As 2024 begins, it appears the Fed is again in transition. The unemployment rate has remained low and the annual inflation rate is near 3%, close to the Fed’s goal of 2%. The Fed has signaled it may be time to lower interest rates. However, there’s debate over how soon and how much.

Because this is a big political year, in some ways the Fed is in a no-win situation. If the Fed aggressively cuts its key interest rate, interest rates like mortgage rates, credit card rates and other borrowing rates will likely follow. More people will be able to buy homes, vehicles and other items, lifting consumer confidence and happiness. And, if people are more confident and happier, they may be more likely to reward incumbent politicians by voting for them.

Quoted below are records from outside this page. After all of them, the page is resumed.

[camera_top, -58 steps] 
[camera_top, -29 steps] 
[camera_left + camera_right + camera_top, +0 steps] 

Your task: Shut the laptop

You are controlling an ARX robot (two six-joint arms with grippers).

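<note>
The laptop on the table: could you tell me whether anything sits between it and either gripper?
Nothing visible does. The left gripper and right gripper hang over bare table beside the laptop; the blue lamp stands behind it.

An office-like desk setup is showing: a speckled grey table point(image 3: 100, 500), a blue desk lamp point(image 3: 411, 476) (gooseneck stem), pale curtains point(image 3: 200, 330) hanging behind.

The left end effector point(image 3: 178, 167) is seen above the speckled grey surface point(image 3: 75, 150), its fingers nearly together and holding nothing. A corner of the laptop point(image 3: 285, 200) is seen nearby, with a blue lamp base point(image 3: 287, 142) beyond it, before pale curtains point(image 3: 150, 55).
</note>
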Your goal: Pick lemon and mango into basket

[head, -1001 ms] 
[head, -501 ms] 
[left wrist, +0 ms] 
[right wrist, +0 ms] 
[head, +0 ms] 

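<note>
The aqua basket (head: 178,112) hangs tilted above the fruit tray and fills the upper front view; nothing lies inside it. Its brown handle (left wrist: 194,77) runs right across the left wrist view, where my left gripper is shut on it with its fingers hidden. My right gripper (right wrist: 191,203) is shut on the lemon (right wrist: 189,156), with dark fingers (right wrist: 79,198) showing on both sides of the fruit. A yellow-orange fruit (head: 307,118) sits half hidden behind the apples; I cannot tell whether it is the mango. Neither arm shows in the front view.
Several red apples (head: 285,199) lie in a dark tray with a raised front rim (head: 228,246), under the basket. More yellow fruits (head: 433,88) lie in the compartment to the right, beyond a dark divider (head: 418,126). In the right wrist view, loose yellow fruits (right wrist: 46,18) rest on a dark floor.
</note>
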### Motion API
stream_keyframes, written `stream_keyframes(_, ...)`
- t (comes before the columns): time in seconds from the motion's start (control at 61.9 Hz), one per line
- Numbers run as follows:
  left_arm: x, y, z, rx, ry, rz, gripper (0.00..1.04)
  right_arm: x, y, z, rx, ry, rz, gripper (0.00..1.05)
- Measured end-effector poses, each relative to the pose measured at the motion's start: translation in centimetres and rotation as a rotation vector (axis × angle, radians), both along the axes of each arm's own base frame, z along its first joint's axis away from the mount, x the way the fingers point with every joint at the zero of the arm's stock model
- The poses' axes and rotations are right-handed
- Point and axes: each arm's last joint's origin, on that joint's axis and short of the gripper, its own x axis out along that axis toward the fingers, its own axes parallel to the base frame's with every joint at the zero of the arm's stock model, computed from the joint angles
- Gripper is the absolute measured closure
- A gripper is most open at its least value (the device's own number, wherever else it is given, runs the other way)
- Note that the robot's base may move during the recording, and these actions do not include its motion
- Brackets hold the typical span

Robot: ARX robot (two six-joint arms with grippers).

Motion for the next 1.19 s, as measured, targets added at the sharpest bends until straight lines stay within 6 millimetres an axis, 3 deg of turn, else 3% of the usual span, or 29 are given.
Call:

In reaction, opponents to the incumbents may cry foul, arguing the Fed’s interest rate cuts tipped the scales in favor of incumbents.

Conversely, if the Fed doesn’t reduce interest rates, or if it reduces rates very slowly, the opposite sentiments could emerge. Incumbents could conclude the Fed is prolonging consumers’ displeasure with high interest rates, and this unhappiness could be directed at incumbents in the voting booth. At the same time, opponents could try to link high interest rates to incumbents, giving opponents an electoral boost.

The Fed’s policies have been thrust into a presidential election campaign several times. In 1980 incumbent President Jimmy Carter was running for reelection. Inflation was a big issue, with the peak annual rate reaching 14%. In an effort to slow economic growth and moderate inflation, Fed Chair Paul Volcker increased the Fed’s key interest rate by10 percentage points in the second half of 1980. President Carter lost his reelection bid and partially blamed the Fed for his defeat. 

A second example involves President George H.W. Bush’s reelection bid in 1992 following a recession in 1990 and 1991. As the Fed usually does, it lowered interest rates to help the economy recover from the recession. Lowering of interest rates continued into 1992, but significantly slowed in the months immediately prior to the November election. Bush lost the election, and, like Carter, publicly expressed his dismay with the Fed’s policy, implying that it contributed to his loss.

Perhaps the most famous example of the Fed’s potential role in an election is President Richard Nixon’s reelection in 1972. Inflation had been building in the 1960s and early 1970s as federal spending rose from the ongoing Vietnam War and new social programs. In this situation, the typical Fed policy would be to raise interest rates to counteract price pressures and higher inflation. Yet throughout Nixon’s first term from 1969 to 1973, the Fed cut interest rates by almost half. Some historians argue that Nixon lobbied the Fed chair at the time — who had been a longtime adviser — to enact that policy in order to help Nixon’s reelection bid. Nixon was overwhelmingly reelected, but the annual inflation rate eventually jumped to 12% in 1974.

As these examples demonstrate, Fed policies can impact elections, which is why both incumbents and challengers have an interest in following and understanding the Federal Reserve’s actions.  

But my perception — if I may offer it — is that the Fed guards its reputation and uses its policies in the best way for pursuing the mandate of achieving low unemployment and low inflation. The Fed is an independent agency. Its budget comes from member banks, and most of those serving on the Fed’s governing board are appointed for 14-year terms by the president, with confirmation from the Senate. The chair of the Fed’s board is appointed for a term of four years.  

The Fed is widely expected to reduce interest rates this year. These reductions will be watched for their size, frequency, and impacts on both inflation and employment. But it will be impossible to ignore the political implications of the Fed’s interest rate decisions. Analyses will be offered from a variety of perspectives. And then, once the elections are over, each of us will have to decide if the Fed’s policy decisions had any impacts on the results.

Mike Walden is a William Neal Reynolds Distinguished Professor Emeritus at North Carolina State University.